Step 3 management: When a question asks "what's the next best step" in HHS, the answer ladder is almost always: fluids → K check → insulin → dextrose addition → SC overlap → discharge planning.
Board pearl: If the stem highlights abdominal pain in an HHS-criteria patient, look for a precipitant (pancreatitis, mesenteric ischemia, appendicitis) or mixed HHS-DKA — pure HHS rarely causes abdominal pain.

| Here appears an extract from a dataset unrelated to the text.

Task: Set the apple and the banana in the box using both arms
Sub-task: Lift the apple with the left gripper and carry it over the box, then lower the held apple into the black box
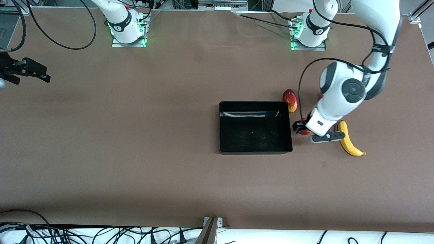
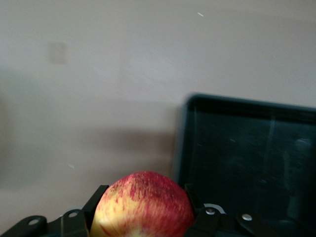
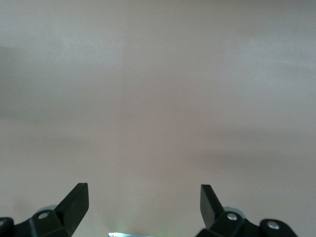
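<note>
The red and yellow apple (image 2: 143, 205) sits between the fingers of my left gripper (image 1: 301, 128), which is shut on it just beside the black box (image 1: 255, 127), at the box's end toward the left arm. In the front view only a sliver of the apple (image 1: 305, 131) shows under the hand. The yellow banana (image 1: 349, 140) lies on the table by that gripper, farther from the box. My right gripper (image 3: 143, 205) is open over bare table with nothing between its fingers; in the front view it (image 1: 27, 69) waits at the right arm's end of the table.
A red-yellow mango (image 1: 290, 100) lies by the box's corner, farther from the front camera than the apple. In the left wrist view the box's wall (image 2: 185, 133) is close to the apple. Cables run along the table's edges.
</note>
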`<state>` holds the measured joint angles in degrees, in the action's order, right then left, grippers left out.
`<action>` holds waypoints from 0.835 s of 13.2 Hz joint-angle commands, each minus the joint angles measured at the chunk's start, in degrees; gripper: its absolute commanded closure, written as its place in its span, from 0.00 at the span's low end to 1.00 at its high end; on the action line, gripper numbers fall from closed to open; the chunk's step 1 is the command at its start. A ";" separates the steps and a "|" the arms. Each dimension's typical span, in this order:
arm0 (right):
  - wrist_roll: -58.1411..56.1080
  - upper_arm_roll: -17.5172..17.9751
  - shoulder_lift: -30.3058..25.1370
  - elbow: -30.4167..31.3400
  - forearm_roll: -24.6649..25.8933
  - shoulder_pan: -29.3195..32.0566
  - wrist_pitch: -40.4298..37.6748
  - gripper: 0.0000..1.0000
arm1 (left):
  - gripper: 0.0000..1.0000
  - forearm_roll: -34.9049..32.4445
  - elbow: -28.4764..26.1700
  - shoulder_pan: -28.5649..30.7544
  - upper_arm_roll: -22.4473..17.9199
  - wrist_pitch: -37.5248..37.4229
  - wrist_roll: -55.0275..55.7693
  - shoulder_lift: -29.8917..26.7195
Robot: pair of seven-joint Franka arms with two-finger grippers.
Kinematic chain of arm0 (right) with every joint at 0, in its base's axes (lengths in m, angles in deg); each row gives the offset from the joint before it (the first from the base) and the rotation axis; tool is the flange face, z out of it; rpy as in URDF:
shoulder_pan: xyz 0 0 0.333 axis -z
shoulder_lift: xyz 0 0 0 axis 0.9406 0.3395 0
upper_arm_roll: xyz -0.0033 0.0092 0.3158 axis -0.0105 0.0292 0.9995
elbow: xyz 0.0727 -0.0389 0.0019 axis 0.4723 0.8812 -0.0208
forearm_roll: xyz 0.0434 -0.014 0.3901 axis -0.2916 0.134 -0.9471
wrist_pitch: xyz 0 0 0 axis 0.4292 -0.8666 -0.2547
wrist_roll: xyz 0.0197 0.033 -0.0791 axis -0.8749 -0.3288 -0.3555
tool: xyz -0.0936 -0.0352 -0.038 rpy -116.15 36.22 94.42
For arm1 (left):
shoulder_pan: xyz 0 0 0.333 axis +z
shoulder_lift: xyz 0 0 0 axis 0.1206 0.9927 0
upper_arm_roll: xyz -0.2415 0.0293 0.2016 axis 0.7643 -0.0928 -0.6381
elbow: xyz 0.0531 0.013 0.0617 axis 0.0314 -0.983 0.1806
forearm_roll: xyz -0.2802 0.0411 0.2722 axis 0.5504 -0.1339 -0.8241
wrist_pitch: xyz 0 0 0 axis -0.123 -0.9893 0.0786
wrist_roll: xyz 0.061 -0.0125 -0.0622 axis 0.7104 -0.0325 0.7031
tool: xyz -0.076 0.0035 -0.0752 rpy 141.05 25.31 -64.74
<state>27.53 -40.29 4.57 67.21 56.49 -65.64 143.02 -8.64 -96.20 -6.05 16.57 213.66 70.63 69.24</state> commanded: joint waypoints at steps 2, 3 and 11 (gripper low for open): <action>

Hyperosmolar hyperglycemic state is a profound water-deficit emergency of older type 2 diabetics defined by glucose ≥600, effective osmolality ≥320, minimal ketosis, and altered mental status — managed in a strict CCS sequence of aggressive fluids first, potassium gating before insulin, low-dose insulin infusion with dextrose added at glucose 250–300, parallel hunt for the precipitating "I" (infection, infarction, insulin nonadherence, iatrogenic drug, intoxication, inadequate water access), and a discharge bundle of basal-bolus insulin, diabetes education, follow-up, and social support to prevent recurrence.
Board pearl: Fluids fix more of HHS than insulin does — and the precipitant kills more often than the glucose number.